Ela diz que, apesar de muitos desses vídeos serem produzidos por ativistas bem intencionados, é preciso atenção a consequências inesperadas, como perseguição, por exemplo. “Essas pessoas podem ficar marcadas e serem prejudicadas. Nossa preocupação é trabalhar junto, com transparência, pensando nos riscos possíveis e em como contorná-los.”
Entre os possíveis abusos que o banco de dados pretende identificar estão prisões ou detenções “para averiguação” e ” desacato”, policiais sem identificação, tentativas de impedir filmagens, agressões e ameaças físicas ou verbais.
Além destes, o uso desproporcional de armas como spray de pimenta ou balas de borracha, encurralamento ou cerceamento de manifestantes, flagrantes forjados, revista abusiva ou vexatória, entre outros, também estão na mira das instituições de direitos humanos.
Autenticidade
A autenticidade do material publicado é um dos principais desafios do projeto. Para verificar se as informações publicadas no banco de dados são reais, a tecnologia é a principal ferramenta da organização.
“Os metadados são importantes. O formulário estimula que se use o GPS da câmera, e que hora e data estejam configurados. Isso cria uma camada de verificação do arquivo que ajuda a confirmar quando foi filmado, onde, por qual câmera etc. Também mostra se o vídeo é original.”
Em paralelo, a rede usa uma regra de “triple sourcing”, ou seja: para cada denúncia, outras três fontes independentes (blogs, outros filmes, testemunhas etc) são buscadas para corroborar ou não as informações.

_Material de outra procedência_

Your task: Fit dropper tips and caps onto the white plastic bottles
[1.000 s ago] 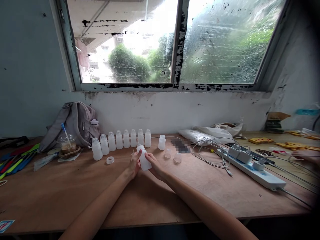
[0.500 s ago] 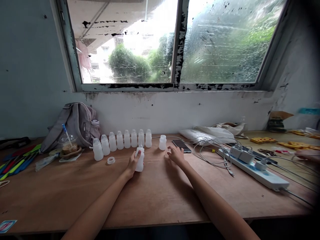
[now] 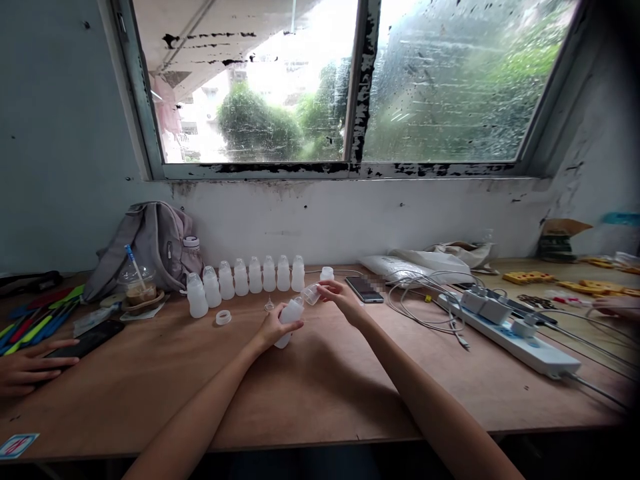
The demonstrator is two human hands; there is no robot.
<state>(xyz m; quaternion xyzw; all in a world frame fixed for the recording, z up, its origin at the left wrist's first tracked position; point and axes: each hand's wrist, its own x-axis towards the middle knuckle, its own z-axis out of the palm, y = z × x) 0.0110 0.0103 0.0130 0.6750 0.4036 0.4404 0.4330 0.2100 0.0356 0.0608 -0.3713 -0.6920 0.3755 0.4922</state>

“O processo de autenticação dos vídeos serve para desbancar os que não são o que dizem ser e dar visibilidade aos que são de fato relevantes”, explica Néri.
Guia
Junto ao formulário digital, a iniciativa também lançou um guia (http://www.conectas.org/arquivos/editor/files/GUIA%20WITNESS%20R02%20web.pdf) que ensina leigos a produzirem filmes durante protestos.
O texto traz, entre outras informações, detalhes sobre as leis que permitem que manifestantes portem câmeras e máquinas fotográficas em manifestações.

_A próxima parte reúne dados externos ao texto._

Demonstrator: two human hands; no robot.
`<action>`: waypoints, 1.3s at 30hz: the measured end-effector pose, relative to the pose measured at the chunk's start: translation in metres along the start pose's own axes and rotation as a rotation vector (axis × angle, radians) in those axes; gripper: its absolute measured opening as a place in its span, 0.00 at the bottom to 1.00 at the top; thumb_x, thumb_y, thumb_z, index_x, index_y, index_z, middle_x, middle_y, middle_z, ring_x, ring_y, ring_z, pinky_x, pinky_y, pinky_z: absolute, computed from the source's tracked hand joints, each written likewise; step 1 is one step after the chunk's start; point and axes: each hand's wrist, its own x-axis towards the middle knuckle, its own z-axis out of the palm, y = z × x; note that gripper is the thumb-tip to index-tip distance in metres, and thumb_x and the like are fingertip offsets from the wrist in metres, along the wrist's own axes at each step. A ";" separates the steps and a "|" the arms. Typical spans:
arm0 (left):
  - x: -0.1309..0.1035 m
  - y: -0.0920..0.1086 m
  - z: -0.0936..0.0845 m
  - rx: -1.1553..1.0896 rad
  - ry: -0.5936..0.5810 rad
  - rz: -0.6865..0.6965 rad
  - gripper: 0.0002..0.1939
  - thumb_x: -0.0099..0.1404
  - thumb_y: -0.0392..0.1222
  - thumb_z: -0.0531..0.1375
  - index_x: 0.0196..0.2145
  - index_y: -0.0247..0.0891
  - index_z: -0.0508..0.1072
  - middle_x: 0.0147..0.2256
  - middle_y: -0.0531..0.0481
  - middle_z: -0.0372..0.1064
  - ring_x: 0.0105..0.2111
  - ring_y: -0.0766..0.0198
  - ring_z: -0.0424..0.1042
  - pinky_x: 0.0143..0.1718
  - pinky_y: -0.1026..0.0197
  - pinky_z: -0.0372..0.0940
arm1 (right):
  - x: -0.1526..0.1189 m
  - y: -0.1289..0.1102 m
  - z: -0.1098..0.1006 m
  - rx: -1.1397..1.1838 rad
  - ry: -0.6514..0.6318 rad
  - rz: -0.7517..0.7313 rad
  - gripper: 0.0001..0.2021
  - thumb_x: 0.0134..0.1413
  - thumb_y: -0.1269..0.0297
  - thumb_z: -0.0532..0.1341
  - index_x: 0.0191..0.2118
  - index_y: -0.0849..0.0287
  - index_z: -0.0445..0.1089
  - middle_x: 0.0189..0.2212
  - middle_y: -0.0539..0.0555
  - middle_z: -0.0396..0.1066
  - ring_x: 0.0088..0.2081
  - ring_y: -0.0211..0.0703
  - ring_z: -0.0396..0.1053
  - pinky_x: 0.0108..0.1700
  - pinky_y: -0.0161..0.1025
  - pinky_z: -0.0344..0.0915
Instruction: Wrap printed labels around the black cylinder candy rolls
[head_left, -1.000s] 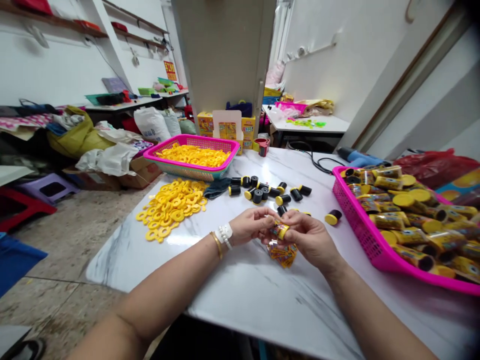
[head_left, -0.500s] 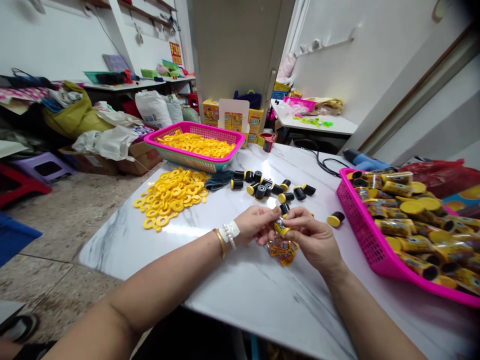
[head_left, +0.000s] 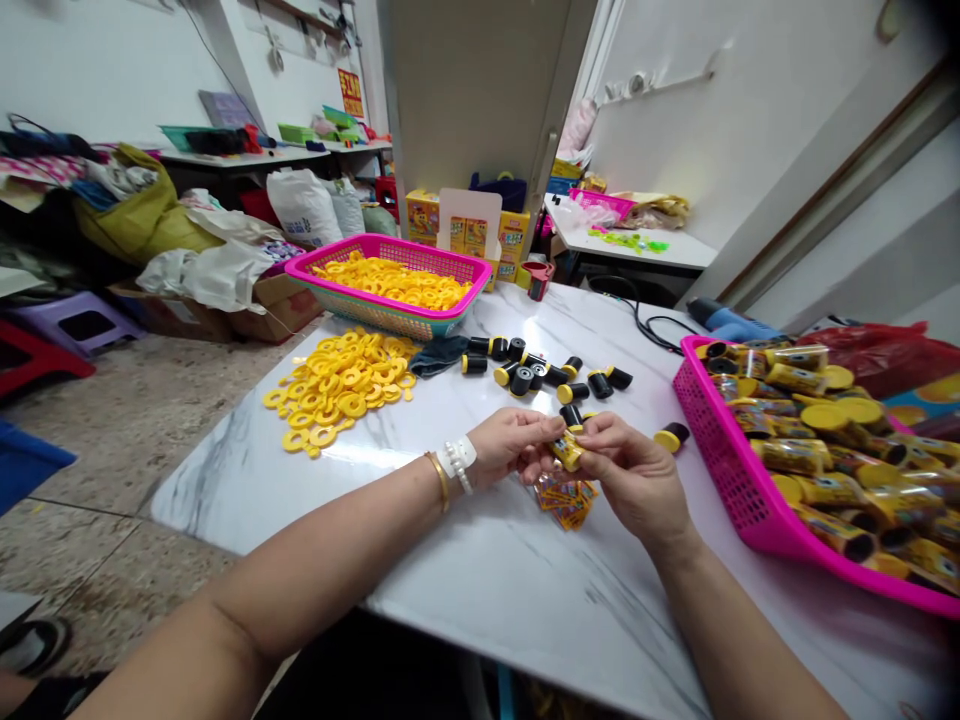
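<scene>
Between my two hands is a small cylinder with a printed yellow label, held above the table. My left hand pinches its left side, fingers closed. From the right, my right hand grips it with thumb and fingertips. Just below lies a loose stack of printed orange labels. Beyond my hands are several black cylinders with yellow caps, some upright and some on their sides. One black cylinder with a yellow end lies apart, right of my right hand.
A pile of yellow rings lies on the left of the marbled table. Behind it stands a pink basket of yellow rings. At right, another pink basket holds labelled cylinders. A dark cloth and a blue heat-gun-like tool lie farther back.
The cylinder in my hands has turned, so more of its printed label shows. My hands stay almost in the same place, both still holding it.
</scene>
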 end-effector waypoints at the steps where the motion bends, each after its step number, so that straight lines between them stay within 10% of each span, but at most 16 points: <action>1: 0.000 0.000 0.000 0.001 0.019 -0.019 0.28 0.51 0.63 0.69 0.27 0.32 0.69 0.16 0.54 0.67 0.10 0.73 0.61 0.13 0.70 0.54 | -0.001 -0.001 -0.001 -0.031 -0.023 0.014 0.08 0.53 0.69 0.69 0.39 0.48 0.79 0.41 0.51 0.63 0.36 0.38 0.71 0.34 0.39 0.78; 14: 0.000 0.000 -0.004 0.244 -0.067 -0.063 0.30 0.59 0.68 0.58 0.40 0.35 0.69 0.20 0.51 0.70 0.13 0.67 0.66 0.16 0.66 0.58 | -0.010 -0.040 0.010 -0.394 -0.022 -0.029 0.09 0.52 0.70 0.69 0.40 0.52 0.78 0.44 0.54 0.65 0.42 0.42 0.71 0.37 0.36 0.74; 19: 0.005 -0.004 -0.006 0.934 0.224 0.195 0.20 0.60 0.57 0.63 0.38 0.37 0.75 0.23 0.52 0.69 0.21 0.67 0.66 0.25 0.64 0.60 | -0.075 -0.105 0.006 -0.533 -0.462 0.303 0.09 0.52 0.76 0.62 0.36 0.56 0.75 0.37 0.53 0.72 0.36 0.40 0.72 0.37 0.35 0.70; 22: 0.008 -0.017 -0.005 1.292 0.238 0.320 0.09 0.58 0.45 0.67 0.34 0.39 0.79 0.33 0.49 0.72 0.31 0.63 0.70 0.31 0.63 0.60 | -0.133 -0.104 0.010 -0.725 -0.655 0.501 0.11 0.47 0.80 0.61 0.33 0.56 0.73 0.34 0.51 0.74 0.35 0.38 0.73 0.36 0.30 0.68; 28: 0.017 -0.033 -0.003 1.387 0.292 0.339 0.03 0.59 0.41 0.66 0.28 0.42 0.80 0.35 0.50 0.71 0.33 0.63 0.69 0.30 0.62 0.60 | -0.203 -0.050 0.017 -1.215 -0.614 0.105 0.10 0.55 0.74 0.58 0.39 0.56 0.74 0.42 0.57 0.79 0.28 0.41 0.77 0.26 0.32 0.69; 31: 0.017 -0.032 -0.004 1.228 0.337 0.493 0.02 0.59 0.40 0.66 0.31 0.42 0.81 0.33 0.50 0.69 0.33 0.64 0.69 0.34 0.62 0.63 | -0.178 -0.066 0.016 -1.102 -0.454 -0.035 0.09 0.59 0.68 0.61 0.44 0.54 0.74 0.38 0.54 0.80 0.34 0.42 0.78 0.34 0.32 0.72; 35: 0.009 -0.025 -0.005 1.121 0.416 0.772 0.05 0.63 0.40 0.64 0.35 0.42 0.81 0.34 0.48 0.67 0.34 0.65 0.68 0.36 0.62 0.64 | -0.102 -0.079 0.013 -1.021 0.154 -0.002 0.08 0.62 0.63 0.60 0.36 0.54 0.77 0.28 0.51 0.78 0.29 0.41 0.75 0.31 0.34 0.68; 39: 0.002 -0.019 -0.002 1.073 0.443 0.871 0.05 0.63 0.40 0.64 0.35 0.41 0.82 0.33 0.48 0.66 0.33 0.64 0.68 0.35 0.62 0.64 | -0.026 -0.040 0.007 -0.657 0.172 0.299 0.17 0.57 0.50 0.63 0.37 0.60 0.79 0.31 0.55 0.78 0.30 0.43 0.73 0.31 0.36 0.66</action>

De acordo com o guia, por exemplo, policiais não podem confiscar material audiovisual como câmeras ou cartões de memória: “Confiscar bem alheio e não devolver é crime tipificado pelo art. 259 do Código Penal Militar (CPM), cuja pena é a detenção e até seis meses”, diz parte da explicação.

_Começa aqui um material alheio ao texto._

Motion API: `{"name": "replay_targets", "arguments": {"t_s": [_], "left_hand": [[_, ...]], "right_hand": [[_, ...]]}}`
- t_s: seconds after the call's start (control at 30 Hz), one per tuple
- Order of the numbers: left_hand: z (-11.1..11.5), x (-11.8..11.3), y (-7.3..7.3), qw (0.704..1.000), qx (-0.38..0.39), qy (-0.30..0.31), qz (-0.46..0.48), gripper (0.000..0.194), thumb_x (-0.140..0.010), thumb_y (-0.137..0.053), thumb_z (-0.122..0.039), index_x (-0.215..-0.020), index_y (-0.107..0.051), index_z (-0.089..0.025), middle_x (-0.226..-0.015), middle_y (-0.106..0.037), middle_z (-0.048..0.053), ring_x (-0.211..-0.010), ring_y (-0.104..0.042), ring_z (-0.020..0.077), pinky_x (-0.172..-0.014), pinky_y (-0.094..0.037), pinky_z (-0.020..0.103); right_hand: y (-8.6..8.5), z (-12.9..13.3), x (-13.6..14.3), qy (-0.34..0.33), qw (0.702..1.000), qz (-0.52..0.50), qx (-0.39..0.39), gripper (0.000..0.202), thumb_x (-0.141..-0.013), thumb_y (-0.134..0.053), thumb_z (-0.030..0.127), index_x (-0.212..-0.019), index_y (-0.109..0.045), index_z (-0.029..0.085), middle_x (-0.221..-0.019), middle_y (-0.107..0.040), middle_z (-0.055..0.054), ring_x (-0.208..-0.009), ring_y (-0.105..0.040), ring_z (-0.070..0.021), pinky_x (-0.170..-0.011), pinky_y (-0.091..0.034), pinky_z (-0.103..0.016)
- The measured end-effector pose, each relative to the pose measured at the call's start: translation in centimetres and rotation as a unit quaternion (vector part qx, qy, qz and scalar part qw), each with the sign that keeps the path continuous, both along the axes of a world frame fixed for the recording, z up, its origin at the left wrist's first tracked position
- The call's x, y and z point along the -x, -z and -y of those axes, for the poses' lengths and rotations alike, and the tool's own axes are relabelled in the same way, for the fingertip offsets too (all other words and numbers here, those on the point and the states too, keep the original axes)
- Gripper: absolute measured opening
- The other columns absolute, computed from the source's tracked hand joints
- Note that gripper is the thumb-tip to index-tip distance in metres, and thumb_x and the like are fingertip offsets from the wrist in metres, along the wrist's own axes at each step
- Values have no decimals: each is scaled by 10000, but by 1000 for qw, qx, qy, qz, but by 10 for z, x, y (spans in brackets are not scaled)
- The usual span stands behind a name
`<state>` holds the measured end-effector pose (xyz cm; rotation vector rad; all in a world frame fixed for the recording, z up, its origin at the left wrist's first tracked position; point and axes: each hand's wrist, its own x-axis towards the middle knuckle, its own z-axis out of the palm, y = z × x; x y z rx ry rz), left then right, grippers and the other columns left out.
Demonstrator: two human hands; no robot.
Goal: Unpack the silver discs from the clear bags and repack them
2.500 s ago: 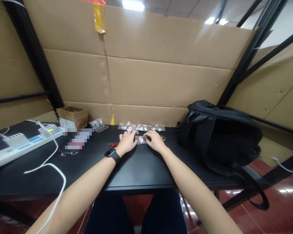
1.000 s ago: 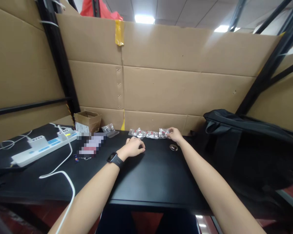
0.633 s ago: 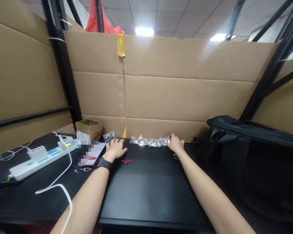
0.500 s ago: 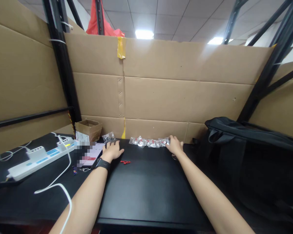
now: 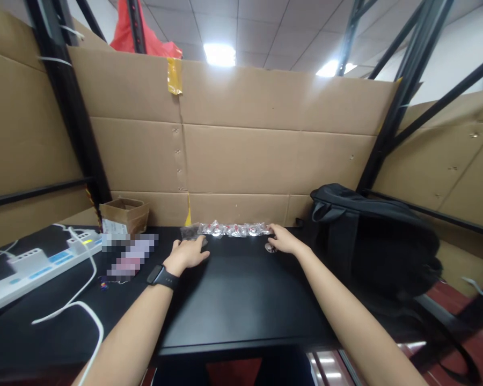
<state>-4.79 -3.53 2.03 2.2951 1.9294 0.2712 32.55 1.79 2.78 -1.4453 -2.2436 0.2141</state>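
Now my left hand [image 5: 188, 253] lies flat with fingers spread on the tabletop [image 5: 233, 289], a loose packet [image 5: 190, 232] just beyond its fingertips, while my right hand [image 5: 284, 242], fingers loosely open, touches the row of packets [image 5: 235, 229]; adding that packet calls for pinching it.

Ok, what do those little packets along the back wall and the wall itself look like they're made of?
The packets look like clear glossy plastic film: they glint under the lights and show small red bits inside, too small to identify. The back wall looks like matte brown corrugated cardboard, with fold creases, seams and a strip of yellow tape.
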Motion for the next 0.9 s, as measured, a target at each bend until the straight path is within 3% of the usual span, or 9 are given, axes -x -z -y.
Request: {"name": "replay_targets", "arguments": {"t_s": [0.07,0.13,0.23,0.33,0.43,0.53,0.63,0.8,0.9], "left_hand": [[8,-17,-2,999,18,43,9,608,-856,-542,-537,-1404,-468,-284,-1385,-597,146,-1288,-525,392,-1067,-312,592],[14,-30,-5,990,13,127,58,656,-872,-535,-552,-1460,-404,-293,-1514,-467,114,-1374,-447,346,-1107,-323,524],[16,-36,-12,968,-65,207,128,603,-944,-455,-466,-1499,-345,-261,-1548,-417,96,-1412,-406,253,-1152,-314,400],[12,-23,-20,968,-141,164,126,427,-935,-463,-362,-1338,-534,-239,-1380,-588,94,-1294,-521,248,-1099,-373,368],[7,1,-23,988,-73,112,74,253,-878,-536,-351,-1059,-680,-249,-1121,-718,60,-1066,-645,247,-958,-462,328],[5,23,-22,994,-8,91,57,223,-775,-647,-354,-969,-720,-272,-1009,-748,22,-973,-671,235,-898,-483,294],[4,36,-21,994,-32,77,70,261,-734,-668,-318,-981,-741,-279,-1077,-740,23,-1037,-656,238,-932,-474,290],[0,43,-17,995,16,78,54,270,-636,-758,-409,-873,-776,-281,-949,-764,18,-919,-687,248,-828,-492,284],[-3,42,-11,993,66,86,57,168,-615,-763,-364,-763,-780,-287,-840,-769,-4,-830,-696,224,-780,-483,263]], "right_hand": [[2,2,-11,-4,997,-67,36,324,-822,-646,191,-1142,-599,181,-1024,-681,-62,-826,-651,-170,-770,-482,-267],[8,5,-16,7,992,-115,49,264,-843,-612,192,-1107,-629,180,-989,-705,-56,-775,-658,-159,-745,-498,-267],[17,11,-16,-4,993,-108,39,264,-808,-643,177,-1069,-688,179,-1076,-719,-93,-884,-680,-200,-830,-509,-305],[22,17,-14,-30,996,-73,36,471,-705,-761,196,-1171,-690,199,-1226,-684,-116,-1066,-656,-266,-956,-478,-358],[23,19,-14,-35,996,-63,55,596,-693,-784,238,-1271,-644,213,-1201,-701,-110,-1051,-669,-273,-955,-484,-372],[23,18,-14,-39,995,-70,59,559,-695,-789,239,-1240,-663,228,-1112,-734,-88,-995,-688,-261,-930,-492,-365],[25,16,-12,-34,994,-90,49,463,-691,-781,197,-1146,-703,222,-1035,-747,-74,-954,-694,-244,-899,-502,-344],[27,16,-6,0,996,-85,32,395,-669,-767,187,-1059,-712,211,-917,-741,-49,-821,-687,-201,-772,-512,-287],[27,19,-3,15,996,-81,16,375,-648,-757,197,-1019,-709,223,-878,-735,-27,-753,-672,-175,-713,-499,-261]]}}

Nestes casos, se o agente insistir no confisco, a recomendação para o cinegrafista é anotar a identificação do policial e denunciá-lo ao Ministério Público, Defensoria Pública e Corregedorias dos órgãos policiais, além de entidades de defesa dos direitos humanos.
O guia também diz que informar ao policial que a imagem está sendo transmitida ao vivo costuma ajudar a inibir esse tipo de conduta ilegal.
“Esses vídeos podem ter utilidade jurídica”, diz João Paulo Charleaux, coordenador de comunicação da ONG Conectas, uma das participantes do projeto. “Como a Copa tem engendrado mais manifestações. A quantidade de forças de segurança e forças armadas envolvidas nesse período cresce, então é possível que aconteçam mais violações.”
Ele explica a importância da qualidade dos vídeos. “O formulário foi feito porque não basta filmar. Há técnicas que facilitam o uso da imagem como evidência jurídica.”
Além da Witness e da Conectas, o projeto conta com a participação das seguintes instituições: Advogados Ativistas, Artigo 19 Brasil, Associação Brasileira dos Advogados do Povo, Centro Brasileiro de Solidariedade aos Povos, Justiça Global e Rede de Comunidades e Movimentos contra a Violência.
Projeto de lei
Um projeto de lei em análise na Comissão de Direitos Humanos e Minorias (CDHM) da Câmara dos Deputados também tenta evitar episódios de violência policial em protestos e eventos públicos.
O texto, de autoria do deputado federal Chico Alencar (PSOL-RJ), prevê proibição do uso de de armas de fogo, balas de borracha, eletrochoque e bomba de gás.
Para garantir a proteção dos policiais, o projeto sugere que agentes portem apenas armas de baixa letalidade. Nestes casos, o uso só seria permitido com comprovação de necessidade de resguardar a integridade física dos oficiais.